Por lo tanto, al contrario de lo que establecía el derecho internacional, con Oslo II y las zonas A, B y C, el Estado de Israel conseguía controlar la mayor parte de Cisjordania, que al mismo tiempo suponía en torno a un 20 por ciento de la Palestina del Mandato británico. Esto implicaba que los signatarios palestinos habían aceptado que el Estado de Israel controlase en torno al 90 por ciento de la Palestina histórica no solo de facto —como ya ocurría como consecuencia de la conquista militar de 1967—, sino esta vez con sus firmas.
Más tarde, la estructura política de la ANP quedó articulada, en primer lugar, a través de un Consejo Legislativo Palestino (CLP).

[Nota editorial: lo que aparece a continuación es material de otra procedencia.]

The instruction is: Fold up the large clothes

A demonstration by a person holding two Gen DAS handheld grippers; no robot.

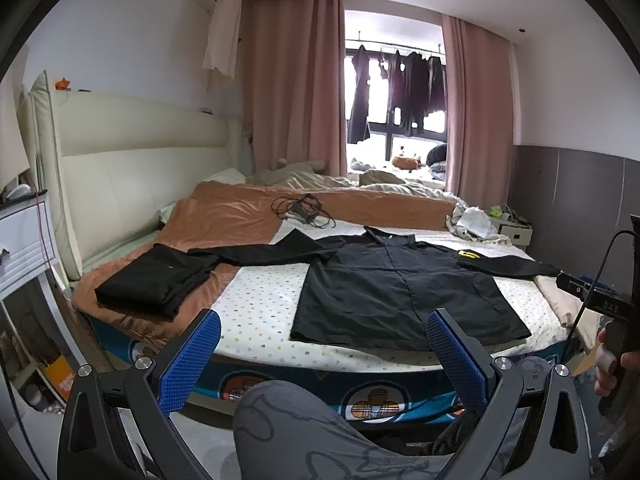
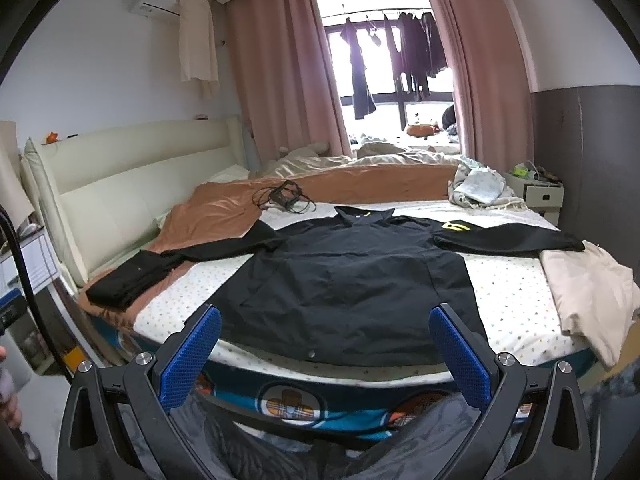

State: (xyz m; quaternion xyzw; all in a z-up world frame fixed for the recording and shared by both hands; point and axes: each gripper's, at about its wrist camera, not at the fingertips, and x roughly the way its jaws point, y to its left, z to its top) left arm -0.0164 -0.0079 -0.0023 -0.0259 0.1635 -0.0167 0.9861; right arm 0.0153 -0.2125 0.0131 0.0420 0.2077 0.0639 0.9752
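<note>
A large black shirt (image 1: 384,280) lies flat and spread on the dotted bed sheet, sleeves out to both sides, collar toward the far side; it also shows in the right wrist view (image 2: 352,276). A yellow patch (image 2: 456,226) sits near its right shoulder. My left gripper (image 1: 324,344) is open and empty, held back from the bed's near edge, left of the shirt's hem. My right gripper (image 2: 324,344) is open and empty, in front of the hem.
A folded black garment (image 1: 156,280) lies on the orange blanket (image 1: 240,216) at left. A beige folded cloth (image 2: 588,300) lies at the bed's right edge. A tangled cable with a device (image 1: 300,208) lies beyond the shirt. My knee (image 1: 304,428) is below the grippers.
</note>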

Se trataba de un “poder legislativo” unicameral, que contaba con 88 integrantes —a partir de 2005 su número se incrementó a 132— elegidas y elegidos en 16 distritos de Cisjordania y la Franja de Gaza.

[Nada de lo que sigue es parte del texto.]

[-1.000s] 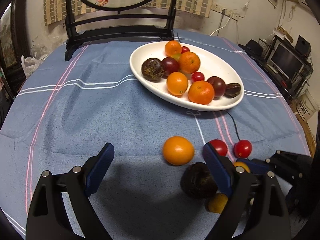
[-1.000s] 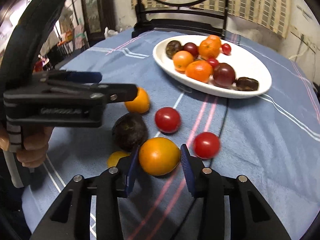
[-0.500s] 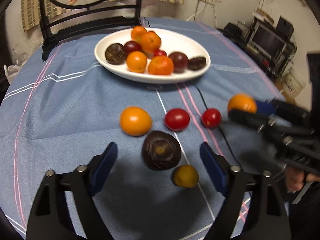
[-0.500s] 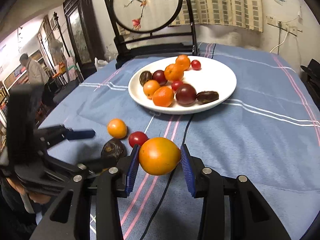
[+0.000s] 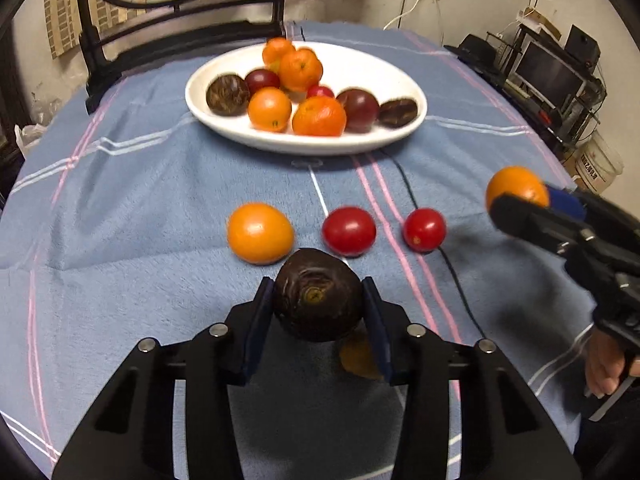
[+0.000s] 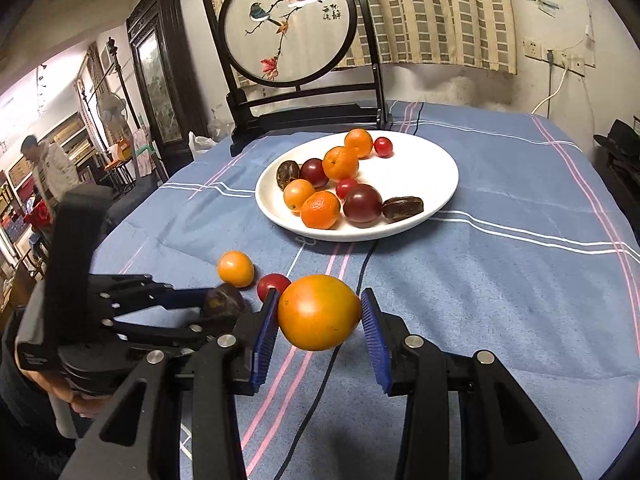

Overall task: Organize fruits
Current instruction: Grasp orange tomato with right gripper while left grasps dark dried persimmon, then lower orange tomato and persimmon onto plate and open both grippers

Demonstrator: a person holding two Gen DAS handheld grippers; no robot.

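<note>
My left gripper [image 5: 319,306] has its blue pads pressed against both sides of a dark brown wrinkled fruit [image 5: 318,300], low over the blue striped cloth on the surface [image 5: 140,208]. A small yellowish fruit [image 5: 358,356] peeks out just below and behind it, half hidden by my right-hand pad. Just ahead on the cloth sit an orange fruit [image 5: 260,233] and two red tomatoes [image 5: 349,231] (one beside a thin black cable [image 5: 416,204]). My right gripper [image 6: 319,314] is clamped on a large orange tomato [image 6: 318,312], held clear above the cloth. Farther back, the white oval plate [image 6: 424,168] carries a cluster of oranges, dark plums and small red fruits on its left half.
</note>
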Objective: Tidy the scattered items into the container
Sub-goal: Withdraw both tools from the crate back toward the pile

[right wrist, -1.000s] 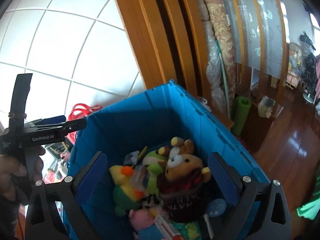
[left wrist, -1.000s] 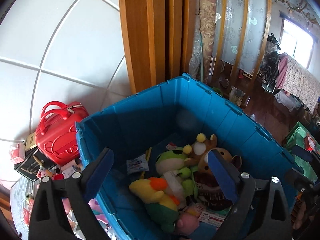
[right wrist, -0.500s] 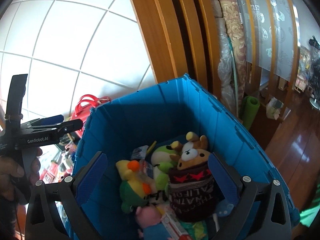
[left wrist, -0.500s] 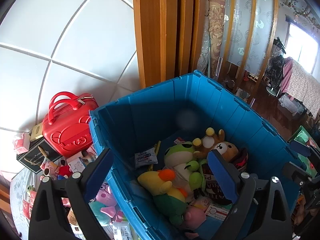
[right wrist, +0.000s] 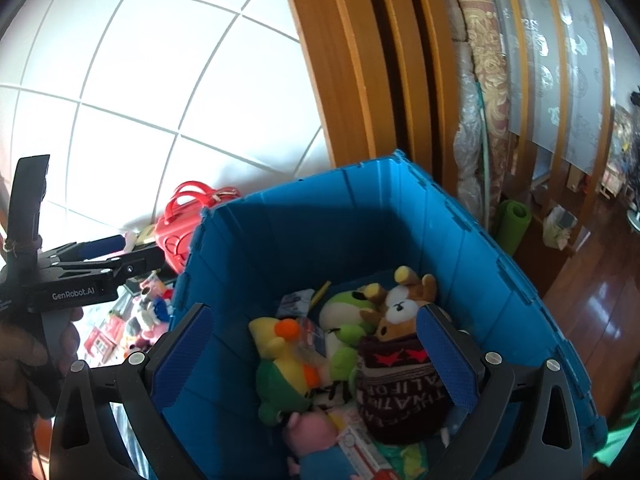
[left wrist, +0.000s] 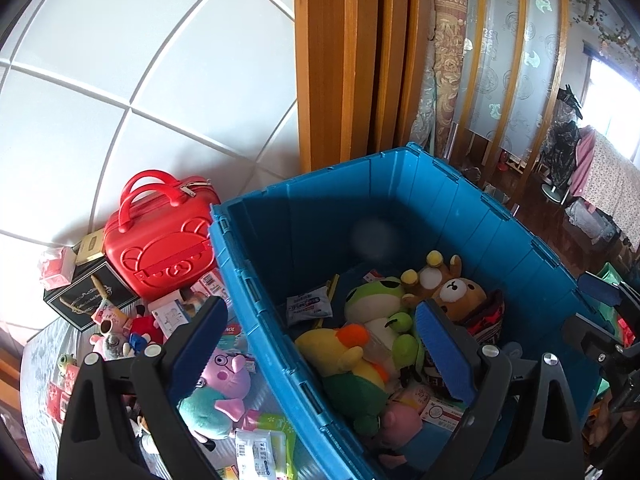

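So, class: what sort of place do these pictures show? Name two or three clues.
Probably a lived-in home, not a lab. Clues: a blue storage bin full of plush toys, wooden sliding door frames beside a tiled wall, and a polished wood floor.

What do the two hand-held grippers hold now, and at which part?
Nothing. The left hand-held gripper and the right hand-held gripper are both open and empty above the blue bin; the toys lie loose inside it.
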The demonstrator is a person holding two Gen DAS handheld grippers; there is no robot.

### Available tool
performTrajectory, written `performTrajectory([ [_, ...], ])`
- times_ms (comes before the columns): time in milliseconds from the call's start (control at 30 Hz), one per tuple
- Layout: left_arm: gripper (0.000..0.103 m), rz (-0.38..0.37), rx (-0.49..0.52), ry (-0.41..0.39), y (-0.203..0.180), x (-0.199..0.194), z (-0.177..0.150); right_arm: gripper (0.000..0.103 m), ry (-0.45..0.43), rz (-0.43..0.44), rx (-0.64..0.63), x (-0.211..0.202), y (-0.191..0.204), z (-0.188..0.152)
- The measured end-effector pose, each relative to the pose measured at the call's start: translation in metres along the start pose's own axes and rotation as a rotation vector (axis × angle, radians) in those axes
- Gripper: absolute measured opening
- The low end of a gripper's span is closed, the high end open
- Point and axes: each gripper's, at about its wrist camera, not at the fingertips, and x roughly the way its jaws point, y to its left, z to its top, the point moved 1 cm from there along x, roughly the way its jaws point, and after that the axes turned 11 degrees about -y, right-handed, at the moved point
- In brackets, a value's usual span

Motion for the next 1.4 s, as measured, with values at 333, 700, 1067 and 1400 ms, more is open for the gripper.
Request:
performTrajectory([
  [333, 0.096, 0.054, -0.058, 0.002, 0.045, -0.026, -0.028, 0.103, 0.008, 0.072, -0.058, 0.006, 0.048, -0.001],
  [700, 0.096, 0.113, -0.118, 0.011, 0.098, -0.055, -0.061, 0.103, 0.033, 0.141, -0.113, 0.014, 0.109, -0.012],
  [1067, 0.096, 0.176, -0.174, 0.044, 0.156, -0.079, -0.105, 0.103, 0.06, 0.206, -0.162, 0.023, 0.17, -0.029],
  [1400, 0.096, 0.251, -0.238, 0.104, 0.212, -0.1, -0.164, 0.103, 0.107, 0.272, -0.211, 0.036, 0.233, -0.058],
])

El 20 de enero de 1996 tuvieron lugar las primeras elecciones al CLP y a la Presidencia de la ANP. La participación superó el 71 por ciento y no hubo incidentes relevantes.

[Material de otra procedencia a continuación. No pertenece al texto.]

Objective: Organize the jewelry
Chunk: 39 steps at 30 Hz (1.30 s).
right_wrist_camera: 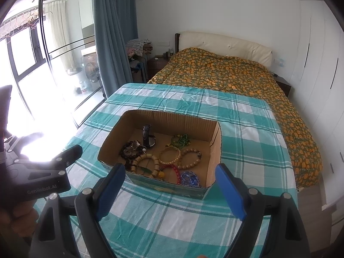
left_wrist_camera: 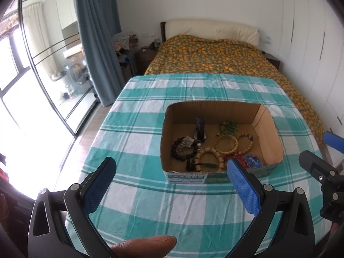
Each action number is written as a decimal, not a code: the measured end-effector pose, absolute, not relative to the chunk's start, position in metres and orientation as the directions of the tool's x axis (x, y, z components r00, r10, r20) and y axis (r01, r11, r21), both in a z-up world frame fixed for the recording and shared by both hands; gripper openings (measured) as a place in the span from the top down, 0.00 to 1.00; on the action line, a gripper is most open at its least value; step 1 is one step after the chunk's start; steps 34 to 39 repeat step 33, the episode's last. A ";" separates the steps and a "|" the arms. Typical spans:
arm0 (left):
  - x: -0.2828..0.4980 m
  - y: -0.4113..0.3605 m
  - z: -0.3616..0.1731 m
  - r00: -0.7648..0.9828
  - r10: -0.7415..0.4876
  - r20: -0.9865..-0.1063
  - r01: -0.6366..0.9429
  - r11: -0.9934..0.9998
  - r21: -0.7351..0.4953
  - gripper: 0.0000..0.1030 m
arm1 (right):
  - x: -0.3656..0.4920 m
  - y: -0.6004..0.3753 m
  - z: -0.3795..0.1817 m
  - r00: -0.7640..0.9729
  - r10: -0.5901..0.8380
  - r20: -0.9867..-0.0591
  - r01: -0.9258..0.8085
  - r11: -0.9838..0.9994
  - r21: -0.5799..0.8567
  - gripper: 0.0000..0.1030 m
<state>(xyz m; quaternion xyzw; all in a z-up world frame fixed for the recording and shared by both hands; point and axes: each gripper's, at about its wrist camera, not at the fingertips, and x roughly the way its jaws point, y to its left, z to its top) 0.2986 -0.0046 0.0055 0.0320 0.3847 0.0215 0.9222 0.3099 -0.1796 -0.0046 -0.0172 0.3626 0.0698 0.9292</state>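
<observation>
Now, box: a cardboard box [left_wrist_camera: 221, 173] sits on the green checked cloth [left_wrist_camera: 137, 129], its top open.
Jewelry: it all lies inside the box.
Gold bangle [right_wrist_camera: 169, 155]: in the middle, beside a tan bead bracelet [right_wrist_camera: 191, 155].
Watch [left_wrist_camera: 200, 128]: stands at the back.
Blue beads [right_wrist_camera: 190, 178]: front corner.
Left gripper [left_wrist_camera: 171, 183]: wide open, holding nothing, in front of the box.
Right gripper [right_wrist_camera: 169, 190]: wide open, empty too.
</observation>
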 end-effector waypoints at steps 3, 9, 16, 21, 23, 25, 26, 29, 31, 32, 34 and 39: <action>0.299 -0.005 0.007 0.705 0.064 -0.706 -0.014 0.997 0.076 0.00 | 0.310 -0.179 -0.005 0.728 0.117 -0.676 -0.141 0.990 0.019 0.15; 0.299 -0.006 0.007 0.704 0.062 -0.707 -0.014 0.997 0.074 0.01 | 0.309 -0.180 -0.004 0.725 0.116 -0.679 -0.141 0.990 0.018 0.15; 0.298 -0.008 0.007 0.703 0.057 -0.709 -0.006 0.997 0.074 0.01 | 0.307 -0.179 -0.004 0.724 0.120 -0.679 -0.149 0.989 0.016 0.15; 0.298 -0.008 0.006 0.700 0.055 -0.712 -0.003 0.997 0.074 0.01 | 0.307 -0.179 -0.004 0.724 0.118 -0.680 -0.147 0.989 0.016 0.15; 0.299 -0.008 0.006 0.700 0.054 -0.713 -0.003 0.997 0.073 0.01 | 0.308 -0.178 -0.004 0.723 0.117 -0.681 -0.147 0.989 0.014 0.15; 0.299 -0.008 0.005 0.696 0.055 -0.716 -0.004 0.997 0.072 0.01 | 0.309 -0.179 -0.005 0.722 0.115 -0.683 -0.145 0.989 0.014 0.15; 0.299 -0.008 0.004 0.695 0.049 -0.717 -0.003 0.998 0.066 0.01 | 0.309 -0.179 -0.006 0.720 0.115 -0.684 -0.144 0.989 0.014 0.15; 0.298 -0.007 0.003 0.704 0.033 -0.710 0.002 0.999 0.049 0.01 | 0.309 -0.180 -0.006 0.718 0.114 -0.686 -0.142 0.990 0.016 0.15; 0.296 -0.009 0.004 0.714 0.029 -0.699 0.011 0.999 0.053 0.01 | 0.309 -0.180 -0.007 0.718 0.115 -0.686 -0.143 0.990 0.017 0.15; 0.295 -0.010 0.004 0.718 0.027 -0.696 0.018 0.998 0.057 0.01 | 0.309 -0.181 -0.007 0.718 0.115 -0.687 -0.143 0.990 0.017 0.15; 0.295 -0.011 0.005 0.718 0.024 -0.695 0.025 0.998 0.059 0.01 | 0.309 -0.181 -0.007 0.718 0.115 -0.687 -0.143 0.990 0.017 0.15; 0.295 -0.011 0.005 0.718 0.024 -0.695 0.025 0.998 0.059 0.01 | 0.309 -0.181 -0.007 0.718 0.115 -0.687 -0.143 0.990 0.017 0.15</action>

Los comicios, a los que no se presentó Hamás, fueron supervisados por casi 700 observadores internacionales. Sus resultados arrojaron una gran victoria para Fatah, que junto a sus candidatos ligados al partido obtuvo más del 70 por ciento de los 88 escaños del CLP, 5 de los cuales fueron ocupados por mujeres.
Por su parte, Arafat consiguió la presidencia con más de un 88 por ciento de los votos. El histórico dirigente de Fatah superó a su única rival, Samiha Khalil, del FDLP, que consiguió más del 11 por ciento de las papeletas. El CLP funcionó de manera relativamente efectiva dentro de sus restringidas competencias entre 1996 y 2006/2007, cuando el grave enfrentamiento político y violento entre Fatah y Hamás después de la victoria de este último en las elecciones de 2006 lo paralizó.
Además del presidente —cargo que ocupó Arafat entre 1996 y 2004, y Mahmoud Abbás, también de Fatah, a partir del año 2005— a partir de 2003 se creó la figura de primer ministro de la ANP (entiéndase que al decir primer ministro o presidente nos referimos también a mujeres que no estan excluidas de cargos políticos en el mundo árabe)
Con los Acuerdos de Oslo, el Estado de Israel mantenía totalmente la “jurisdicción penal” sobre “delitos cometidos” en cualquier punto de Cisjordania “por personas israelíes o contra” ellas, mientras que la ANP no podía “reformar ni revocar las órdenes militares ni las leyes existentes”.
Por tanto, en la práctica y en nombre de la seguridad, el Estado de Israel se guardaba la competencia de poder perseguir y reprimir a cualquier persona palestina.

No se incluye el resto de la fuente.